▶ [PROBLEM DESCRIPTION]
Would you repeat word for word the lines of the listing that follows, from the one with "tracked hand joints" up to and including the one with "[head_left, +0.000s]", and leave out the images?

▶ [SUPPLIED MATERIAL]
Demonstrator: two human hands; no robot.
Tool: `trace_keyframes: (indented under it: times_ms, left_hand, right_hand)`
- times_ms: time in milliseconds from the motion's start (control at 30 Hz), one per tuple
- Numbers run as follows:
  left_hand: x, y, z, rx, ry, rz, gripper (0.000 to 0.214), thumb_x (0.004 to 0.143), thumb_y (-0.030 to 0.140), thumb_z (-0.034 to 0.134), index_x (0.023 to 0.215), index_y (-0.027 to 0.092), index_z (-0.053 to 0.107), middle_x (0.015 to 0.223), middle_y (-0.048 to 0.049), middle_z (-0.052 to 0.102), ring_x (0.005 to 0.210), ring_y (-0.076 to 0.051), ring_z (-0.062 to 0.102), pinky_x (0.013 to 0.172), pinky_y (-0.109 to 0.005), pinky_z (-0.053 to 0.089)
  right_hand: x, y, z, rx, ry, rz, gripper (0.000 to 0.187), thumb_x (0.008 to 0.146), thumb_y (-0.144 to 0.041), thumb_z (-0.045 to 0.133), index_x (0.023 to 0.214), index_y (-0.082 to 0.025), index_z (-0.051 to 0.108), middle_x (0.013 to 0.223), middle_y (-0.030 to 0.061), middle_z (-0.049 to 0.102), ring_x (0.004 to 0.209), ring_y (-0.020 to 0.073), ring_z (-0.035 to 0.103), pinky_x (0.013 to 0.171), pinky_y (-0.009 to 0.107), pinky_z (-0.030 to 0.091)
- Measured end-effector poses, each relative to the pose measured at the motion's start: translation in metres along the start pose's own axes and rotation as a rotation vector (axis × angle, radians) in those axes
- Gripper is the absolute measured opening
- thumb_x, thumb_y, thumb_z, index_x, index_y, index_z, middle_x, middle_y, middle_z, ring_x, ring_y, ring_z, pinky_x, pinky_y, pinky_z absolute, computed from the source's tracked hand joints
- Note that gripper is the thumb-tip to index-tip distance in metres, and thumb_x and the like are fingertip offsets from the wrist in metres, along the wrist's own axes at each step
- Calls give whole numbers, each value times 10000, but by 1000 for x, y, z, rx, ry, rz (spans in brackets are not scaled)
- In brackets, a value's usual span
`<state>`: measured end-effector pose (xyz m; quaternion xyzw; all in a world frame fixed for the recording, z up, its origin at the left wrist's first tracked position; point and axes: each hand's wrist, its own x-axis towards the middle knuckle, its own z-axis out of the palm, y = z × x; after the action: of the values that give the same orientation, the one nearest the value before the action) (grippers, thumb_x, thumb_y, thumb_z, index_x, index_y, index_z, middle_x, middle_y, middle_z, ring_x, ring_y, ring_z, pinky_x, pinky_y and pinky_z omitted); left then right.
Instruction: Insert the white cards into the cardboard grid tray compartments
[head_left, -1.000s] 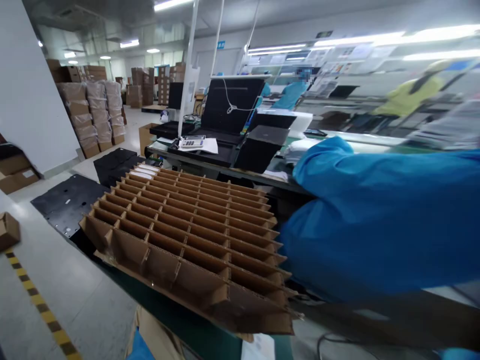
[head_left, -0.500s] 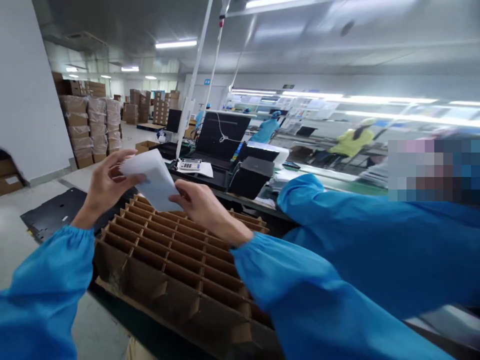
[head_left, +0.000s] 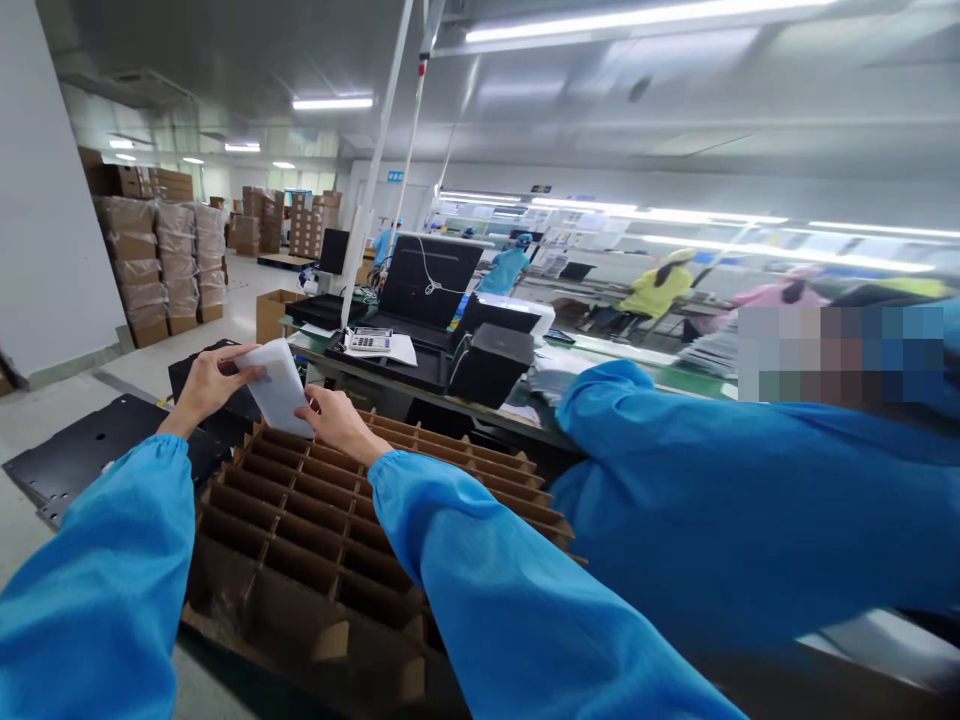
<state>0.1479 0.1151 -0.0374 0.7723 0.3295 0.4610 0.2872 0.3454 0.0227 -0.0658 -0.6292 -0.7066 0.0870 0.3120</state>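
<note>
Both my hands hold a flat white pouch [head_left: 279, 386] over the far left corner of a brown cardboard divider grid [head_left: 352, 540]. My left hand [head_left: 208, 384] grips the pouch's upper left edge. My right hand [head_left: 337, 424] pinches its lower right edge, just above the grid's far cells. The pouch's lower end sits at the grid's top edge; whether it is inside a cell I cannot tell. My sleeves are blue.
A co-worker's blue-sleeved arm [head_left: 750, 500] reaches across on the right, next to the grid. Beyond the grid a bench carries black boxes [head_left: 491, 362], a calculator [head_left: 367, 340] and papers. Black sheets [head_left: 82, 450] lie on the floor at left; wrapped carton stacks [head_left: 161, 265] stand farther back.
A second ago my hands were out of view. They came in holding the white pouch, then lowered it forward toward the grid's far left cells. The camera view also shifted.
</note>
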Motion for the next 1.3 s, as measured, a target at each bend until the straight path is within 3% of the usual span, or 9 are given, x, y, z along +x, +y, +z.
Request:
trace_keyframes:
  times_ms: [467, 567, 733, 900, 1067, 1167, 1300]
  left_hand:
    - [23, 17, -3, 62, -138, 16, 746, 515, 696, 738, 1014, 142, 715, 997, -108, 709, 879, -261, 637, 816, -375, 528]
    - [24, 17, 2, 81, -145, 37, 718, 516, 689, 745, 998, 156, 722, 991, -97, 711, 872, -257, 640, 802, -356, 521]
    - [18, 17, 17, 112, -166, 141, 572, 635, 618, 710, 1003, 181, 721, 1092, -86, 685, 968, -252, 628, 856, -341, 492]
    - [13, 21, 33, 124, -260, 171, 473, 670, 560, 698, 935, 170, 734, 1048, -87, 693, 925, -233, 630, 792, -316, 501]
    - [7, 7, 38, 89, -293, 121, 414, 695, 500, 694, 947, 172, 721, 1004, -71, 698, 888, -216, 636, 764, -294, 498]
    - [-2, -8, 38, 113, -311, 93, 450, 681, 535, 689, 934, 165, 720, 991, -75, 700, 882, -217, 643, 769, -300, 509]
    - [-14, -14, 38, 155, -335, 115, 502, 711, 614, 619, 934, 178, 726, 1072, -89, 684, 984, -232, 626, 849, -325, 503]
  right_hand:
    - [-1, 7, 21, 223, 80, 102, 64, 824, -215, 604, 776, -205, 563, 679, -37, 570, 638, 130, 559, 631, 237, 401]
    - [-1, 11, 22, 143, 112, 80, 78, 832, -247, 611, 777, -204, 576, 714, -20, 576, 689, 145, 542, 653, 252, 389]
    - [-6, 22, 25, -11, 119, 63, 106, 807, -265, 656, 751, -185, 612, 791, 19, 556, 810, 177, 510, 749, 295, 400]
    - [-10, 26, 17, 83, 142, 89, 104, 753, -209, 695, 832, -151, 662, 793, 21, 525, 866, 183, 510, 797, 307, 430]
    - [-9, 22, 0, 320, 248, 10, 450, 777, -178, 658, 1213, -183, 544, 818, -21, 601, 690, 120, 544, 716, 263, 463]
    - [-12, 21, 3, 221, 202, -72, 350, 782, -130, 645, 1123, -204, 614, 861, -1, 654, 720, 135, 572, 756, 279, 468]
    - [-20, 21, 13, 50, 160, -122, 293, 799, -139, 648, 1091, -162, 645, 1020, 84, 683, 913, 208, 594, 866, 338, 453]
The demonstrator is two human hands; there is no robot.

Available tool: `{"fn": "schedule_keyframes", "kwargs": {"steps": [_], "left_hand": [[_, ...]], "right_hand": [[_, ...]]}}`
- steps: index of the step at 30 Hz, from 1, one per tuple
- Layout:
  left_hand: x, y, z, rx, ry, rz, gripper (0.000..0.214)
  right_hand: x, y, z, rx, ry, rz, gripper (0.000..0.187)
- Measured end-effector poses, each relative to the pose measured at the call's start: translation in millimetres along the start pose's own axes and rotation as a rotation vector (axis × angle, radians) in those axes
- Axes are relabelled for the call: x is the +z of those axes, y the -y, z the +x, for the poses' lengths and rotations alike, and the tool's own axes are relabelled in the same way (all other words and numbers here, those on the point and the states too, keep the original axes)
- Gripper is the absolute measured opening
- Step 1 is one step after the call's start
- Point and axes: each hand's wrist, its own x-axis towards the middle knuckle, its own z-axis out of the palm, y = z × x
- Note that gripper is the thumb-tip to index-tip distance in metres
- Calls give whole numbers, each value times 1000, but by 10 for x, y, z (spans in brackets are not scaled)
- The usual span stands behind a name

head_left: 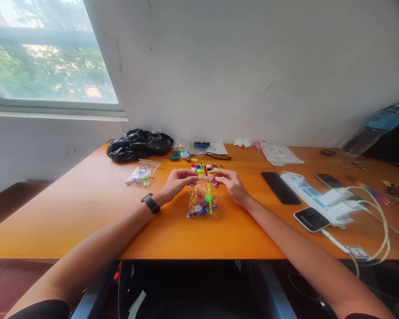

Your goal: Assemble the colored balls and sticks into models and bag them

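Between my two hands is a clear plastic bag (199,201) with small colourful plastic pieces inside, among them a bright green stick and a blue one. My left hand (179,180) pinches the left part of its top edge, and a dark watch sits on that wrist. At the right part of the same edge, my right hand (231,182) pinches the plastic too. Just beyond my fingers lie several colourful round pieces (214,167) with some sticks, partly hidden by my hands. A second clear bag (143,173) of similar pieces rests to the left.
A black plastic bag (138,145) lies at the back left. On the right are a black phone (281,188), a white power strip (306,192) with chargers and looping cables, and a white-edged device (311,219). A large water bottle (374,128) leans at the far right.
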Motion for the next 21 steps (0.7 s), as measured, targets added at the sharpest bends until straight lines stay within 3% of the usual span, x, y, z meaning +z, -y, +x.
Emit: {"fn": "schedule_keyframes", "kwargs": {"steps": [4, 11, 15, 21], "left_hand": [[33, 8, -19, 50, -4, 25, 35], [116, 26, -65, 94, 99, 50, 43], [49, 36, -12, 77, 162, 101, 44], [-123, 44, 120, 38, 122, 81, 44]], "right_hand": [[67, -15, 0, 71, 2, -36, 44], [197, -15, -74, 44, 75, -132, 38], [127, -14, -40, 56, 63, -152, 39], [-31, -52, 54, 95, 9, -60, 42]]}}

▶ [EXERCISE ANSWER]
- thumb_x, thumb_y, thumb_z, index_x, index_y, index_z, middle_x, middle_y, middle_z, ring_x, ring_y, ring_z, pinky_x, pinky_y, pinky_z absolute, computed from the source's tracked hand joints
- Note that gripper is the thumb-tip to index-tip distance in metres, and thumb_x and the like are fingertip offsets from the wrist in metres, along the wrist's own axes at each step
- Calls give whole numbers, each value times 10000, but by 1000 for x, y, z, rx, ry, rz (spans in brackets are not scaled)
- In brackets, a value's usual span
`<state>`: measured end-effector pose (xyz m; quaternion xyzw; all in a world frame fixed for the recording, z up, its origin at the left wrist's first tracked position; point and axes: each hand's wrist, its own x-axis towards the middle knuckle, its own z-axis out of the palm, y = z × x; after the action: of the values that give the same orientation, the one nearest the value before the action) (grippers, thumb_x, thumb_y, thumb_z, index_x, index_y, index_z, middle_x, middle_y, middle_z, ring_x, ring_y, ring_z, pinky_x, pinky_y and pinky_z omitted); left then right.
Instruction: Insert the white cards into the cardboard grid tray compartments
[head_left, -1.000s] 
[head_left, -0.500s] 
[head_left, +0.000s] 

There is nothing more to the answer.